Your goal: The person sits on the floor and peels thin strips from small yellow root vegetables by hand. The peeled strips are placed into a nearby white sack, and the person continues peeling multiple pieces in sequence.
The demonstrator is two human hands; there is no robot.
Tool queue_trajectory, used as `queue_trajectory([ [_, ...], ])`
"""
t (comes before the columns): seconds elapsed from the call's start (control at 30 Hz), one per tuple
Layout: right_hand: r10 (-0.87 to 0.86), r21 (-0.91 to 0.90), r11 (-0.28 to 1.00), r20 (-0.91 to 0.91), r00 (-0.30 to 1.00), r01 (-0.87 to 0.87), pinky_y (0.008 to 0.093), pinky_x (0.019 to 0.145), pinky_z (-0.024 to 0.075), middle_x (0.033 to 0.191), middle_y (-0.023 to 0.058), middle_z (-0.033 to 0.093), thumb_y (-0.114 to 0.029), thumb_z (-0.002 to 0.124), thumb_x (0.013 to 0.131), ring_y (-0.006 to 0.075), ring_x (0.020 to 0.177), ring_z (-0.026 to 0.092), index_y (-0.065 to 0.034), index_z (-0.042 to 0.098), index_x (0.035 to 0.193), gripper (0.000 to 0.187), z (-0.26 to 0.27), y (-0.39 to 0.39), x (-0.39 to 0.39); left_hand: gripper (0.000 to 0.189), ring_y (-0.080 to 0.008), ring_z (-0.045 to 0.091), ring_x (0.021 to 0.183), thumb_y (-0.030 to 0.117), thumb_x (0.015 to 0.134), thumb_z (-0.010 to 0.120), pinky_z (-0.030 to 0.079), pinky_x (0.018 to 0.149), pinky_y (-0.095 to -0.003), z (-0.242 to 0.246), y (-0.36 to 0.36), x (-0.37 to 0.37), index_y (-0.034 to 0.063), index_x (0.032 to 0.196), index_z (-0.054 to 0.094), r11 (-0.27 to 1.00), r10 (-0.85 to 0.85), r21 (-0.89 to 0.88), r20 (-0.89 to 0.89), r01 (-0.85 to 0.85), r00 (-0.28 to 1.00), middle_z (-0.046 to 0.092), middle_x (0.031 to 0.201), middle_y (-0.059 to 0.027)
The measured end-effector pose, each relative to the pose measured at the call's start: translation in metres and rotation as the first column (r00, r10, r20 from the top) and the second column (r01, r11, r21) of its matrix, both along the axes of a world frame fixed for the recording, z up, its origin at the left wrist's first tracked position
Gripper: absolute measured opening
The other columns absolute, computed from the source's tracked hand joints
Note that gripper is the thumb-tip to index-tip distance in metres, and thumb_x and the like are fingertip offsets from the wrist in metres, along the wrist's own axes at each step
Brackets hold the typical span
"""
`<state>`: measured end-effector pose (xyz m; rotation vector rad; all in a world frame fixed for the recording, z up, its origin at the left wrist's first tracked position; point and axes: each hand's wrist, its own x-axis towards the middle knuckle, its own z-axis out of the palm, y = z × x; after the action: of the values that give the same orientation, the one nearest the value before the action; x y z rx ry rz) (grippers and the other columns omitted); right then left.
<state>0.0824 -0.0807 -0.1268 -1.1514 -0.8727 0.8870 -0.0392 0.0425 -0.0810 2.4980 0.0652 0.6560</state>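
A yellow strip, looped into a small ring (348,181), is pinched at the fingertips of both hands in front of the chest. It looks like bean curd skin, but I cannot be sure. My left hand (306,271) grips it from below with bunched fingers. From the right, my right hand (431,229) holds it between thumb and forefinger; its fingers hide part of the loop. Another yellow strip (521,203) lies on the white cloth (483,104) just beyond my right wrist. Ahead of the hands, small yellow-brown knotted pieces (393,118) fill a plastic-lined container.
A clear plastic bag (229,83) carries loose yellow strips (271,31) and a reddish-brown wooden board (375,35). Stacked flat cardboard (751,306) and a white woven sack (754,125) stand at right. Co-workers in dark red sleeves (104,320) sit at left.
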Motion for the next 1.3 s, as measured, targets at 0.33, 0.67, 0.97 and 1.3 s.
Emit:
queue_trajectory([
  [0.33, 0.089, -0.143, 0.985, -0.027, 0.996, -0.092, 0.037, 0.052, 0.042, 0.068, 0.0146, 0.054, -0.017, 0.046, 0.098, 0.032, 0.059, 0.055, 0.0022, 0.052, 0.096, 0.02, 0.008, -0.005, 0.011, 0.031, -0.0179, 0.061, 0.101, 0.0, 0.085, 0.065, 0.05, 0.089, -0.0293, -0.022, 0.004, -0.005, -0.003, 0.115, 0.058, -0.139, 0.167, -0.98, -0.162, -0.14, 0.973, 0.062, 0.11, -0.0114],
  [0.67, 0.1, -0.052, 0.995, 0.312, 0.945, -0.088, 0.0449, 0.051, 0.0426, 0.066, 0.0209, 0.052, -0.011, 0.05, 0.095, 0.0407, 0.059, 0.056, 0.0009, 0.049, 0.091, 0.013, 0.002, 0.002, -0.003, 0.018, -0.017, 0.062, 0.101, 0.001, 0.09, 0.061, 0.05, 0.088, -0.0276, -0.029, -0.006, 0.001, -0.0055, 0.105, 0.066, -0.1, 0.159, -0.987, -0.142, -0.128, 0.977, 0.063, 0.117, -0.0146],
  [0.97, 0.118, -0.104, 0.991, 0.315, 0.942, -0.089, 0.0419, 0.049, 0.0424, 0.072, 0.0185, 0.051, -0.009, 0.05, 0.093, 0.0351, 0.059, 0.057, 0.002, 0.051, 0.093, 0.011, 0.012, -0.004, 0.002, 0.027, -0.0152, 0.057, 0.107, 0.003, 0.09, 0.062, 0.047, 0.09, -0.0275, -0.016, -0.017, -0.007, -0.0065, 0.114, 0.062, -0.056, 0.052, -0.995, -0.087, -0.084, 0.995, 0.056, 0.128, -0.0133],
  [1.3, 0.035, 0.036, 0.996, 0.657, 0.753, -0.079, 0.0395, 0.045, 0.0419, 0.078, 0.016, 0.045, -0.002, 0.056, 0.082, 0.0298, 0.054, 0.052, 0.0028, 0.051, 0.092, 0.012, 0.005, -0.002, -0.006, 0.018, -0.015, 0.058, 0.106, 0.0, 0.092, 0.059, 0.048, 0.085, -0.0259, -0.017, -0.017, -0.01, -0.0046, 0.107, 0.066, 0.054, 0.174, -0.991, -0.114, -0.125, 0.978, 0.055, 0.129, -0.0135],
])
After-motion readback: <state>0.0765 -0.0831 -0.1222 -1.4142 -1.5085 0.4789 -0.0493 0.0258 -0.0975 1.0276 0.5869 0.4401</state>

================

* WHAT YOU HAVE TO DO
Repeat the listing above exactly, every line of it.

* OUTPUT BELOW
Your goal: The person sits on the floor and peels thin strips from small yellow root vegetables by hand. The peeled strips are placed into a nearby white sack, and the person continues peeling multiple pieces in sequence.
The demonstrator is two human hands; there is no robot.
Tool queue_trajectory, used as `queue_trajectory([ [_, ...], ])`
"""
t (comes before the columns): seconds elapsed from the call's start (control at 30 Hz), one per tuple
Layout: right_hand: r10 (-0.87 to 0.86), r21 (-0.91 to 0.90), r11 (-0.28 to 1.00), r20 (-0.91 to 0.91), r00 (-0.30 to 1.00), r01 (-0.87 to 0.87), pinky_y (0.008 to 0.093), pinky_x (0.019 to 0.145), pinky_z (-0.024 to 0.075), middle_x (0.033 to 0.191), middle_y (-0.023 to 0.058), middle_z (-0.033 to 0.093), thumb_y (-0.114 to 0.029), thumb_z (-0.002 to 0.124), thumb_x (0.013 to 0.131), ring_y (-0.006 to 0.075), ring_x (0.020 to 0.177), ring_z (-0.026 to 0.092), index_y (-0.065 to 0.034), index_z (-0.042 to 0.098), index_x (0.035 to 0.193), gripper (0.000 to 0.187), z (-0.26 to 0.27), y (-0.39 to 0.39), x (-0.39 to 0.39); left_hand: gripper (0.000 to 0.189), ring_y (-0.080 to 0.008), ring_z (-0.045 to 0.091), ring_x (0.021 to 0.183), thumb_y (-0.030 to 0.117), thumb_x (0.015 to 0.134), thumb_z (-0.010 to 0.120), pinky_z (-0.030 to 0.079), pinky_x (0.018 to 0.149), pinky_y (-0.095 to -0.003), z (-0.242 to 0.246), y (-0.36 to 0.36), x (-0.37 to 0.37), index_y (-0.034 to 0.063), index_x (0.032 to 0.196), index_z (-0.054 to 0.094), r11 (-0.27 to 1.00), r10 (-0.85 to 0.85), r21 (-0.89 to 0.88), r20 (-0.89 to 0.89), r01 (-0.85 to 0.85), r00 (-0.28 to 1.00), middle_z (-0.046 to 0.092), middle_x (0.031 to 0.201), middle_y (-0.059 to 0.027)
The measured end-effector pose, each relative to the pose measured at the call's start: translation in metres and rotation as the first column (r00, r10, r20 from the top) and the second column (r01, r11, r21) of its matrix, both along the axes of a world frame fixed for the recording, z up, its origin at the left wrist's first tracked position
Gripper: absolute measured opening
The other columns absolute, computed from the source's tracked hand joints
Note that gripper is the thumb-tip to index-tip distance in metres, and thumb_x and the like are fingertip offsets from the wrist in metres, along the wrist's own axes at each step
Brackets hold the typical span
"""
`<state>`: measured end-effector pose (xyz m; rotation vector rad; all in a world frame fixed for the recording, z up, its origin at the left wrist's first tracked position; point and axes: each hand's wrist, its own x-axis towards the middle knuckle, its own z-axis out of the palm, y = z × x; after the action: of the values that give the same orientation, the one nearest the value before the action; x y z rx ry rz) (grippers and the other columns omitted); right then left.
<state>0.0824 -0.0807 -0.1268 -1.1514 -0.8727 0.8870 -0.0392 0.0425 -0.0810 2.4980 0.0652 0.6560</state>
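A yellow strip, looped into a small ring (348,181), is pinched at the fingertips of both hands in front of the chest. It looks like bean curd skin, but I cannot be sure. My left hand (306,271) grips it from below with bunched fingers. From the right, my right hand (431,229) holds it between thumb and forefinger; its fingers hide part of the loop. Another yellow strip (521,203) lies on the white cloth (483,104) just beyond my right wrist. Ahead of the hands, small yellow-brown knotted pieces (393,118) fill a plastic-lined container.
A clear plastic bag (229,83) carries loose yellow strips (271,31) and a reddish-brown wooden board (375,35). Stacked flat cardboard (751,306) and a white woven sack (754,125) stand at right. Co-workers in dark red sleeves (104,320) sit at left.
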Motion for the next 1.3 s, as measured, targets at 0.33, 0.67, 0.97 and 1.3 s.
Emit:
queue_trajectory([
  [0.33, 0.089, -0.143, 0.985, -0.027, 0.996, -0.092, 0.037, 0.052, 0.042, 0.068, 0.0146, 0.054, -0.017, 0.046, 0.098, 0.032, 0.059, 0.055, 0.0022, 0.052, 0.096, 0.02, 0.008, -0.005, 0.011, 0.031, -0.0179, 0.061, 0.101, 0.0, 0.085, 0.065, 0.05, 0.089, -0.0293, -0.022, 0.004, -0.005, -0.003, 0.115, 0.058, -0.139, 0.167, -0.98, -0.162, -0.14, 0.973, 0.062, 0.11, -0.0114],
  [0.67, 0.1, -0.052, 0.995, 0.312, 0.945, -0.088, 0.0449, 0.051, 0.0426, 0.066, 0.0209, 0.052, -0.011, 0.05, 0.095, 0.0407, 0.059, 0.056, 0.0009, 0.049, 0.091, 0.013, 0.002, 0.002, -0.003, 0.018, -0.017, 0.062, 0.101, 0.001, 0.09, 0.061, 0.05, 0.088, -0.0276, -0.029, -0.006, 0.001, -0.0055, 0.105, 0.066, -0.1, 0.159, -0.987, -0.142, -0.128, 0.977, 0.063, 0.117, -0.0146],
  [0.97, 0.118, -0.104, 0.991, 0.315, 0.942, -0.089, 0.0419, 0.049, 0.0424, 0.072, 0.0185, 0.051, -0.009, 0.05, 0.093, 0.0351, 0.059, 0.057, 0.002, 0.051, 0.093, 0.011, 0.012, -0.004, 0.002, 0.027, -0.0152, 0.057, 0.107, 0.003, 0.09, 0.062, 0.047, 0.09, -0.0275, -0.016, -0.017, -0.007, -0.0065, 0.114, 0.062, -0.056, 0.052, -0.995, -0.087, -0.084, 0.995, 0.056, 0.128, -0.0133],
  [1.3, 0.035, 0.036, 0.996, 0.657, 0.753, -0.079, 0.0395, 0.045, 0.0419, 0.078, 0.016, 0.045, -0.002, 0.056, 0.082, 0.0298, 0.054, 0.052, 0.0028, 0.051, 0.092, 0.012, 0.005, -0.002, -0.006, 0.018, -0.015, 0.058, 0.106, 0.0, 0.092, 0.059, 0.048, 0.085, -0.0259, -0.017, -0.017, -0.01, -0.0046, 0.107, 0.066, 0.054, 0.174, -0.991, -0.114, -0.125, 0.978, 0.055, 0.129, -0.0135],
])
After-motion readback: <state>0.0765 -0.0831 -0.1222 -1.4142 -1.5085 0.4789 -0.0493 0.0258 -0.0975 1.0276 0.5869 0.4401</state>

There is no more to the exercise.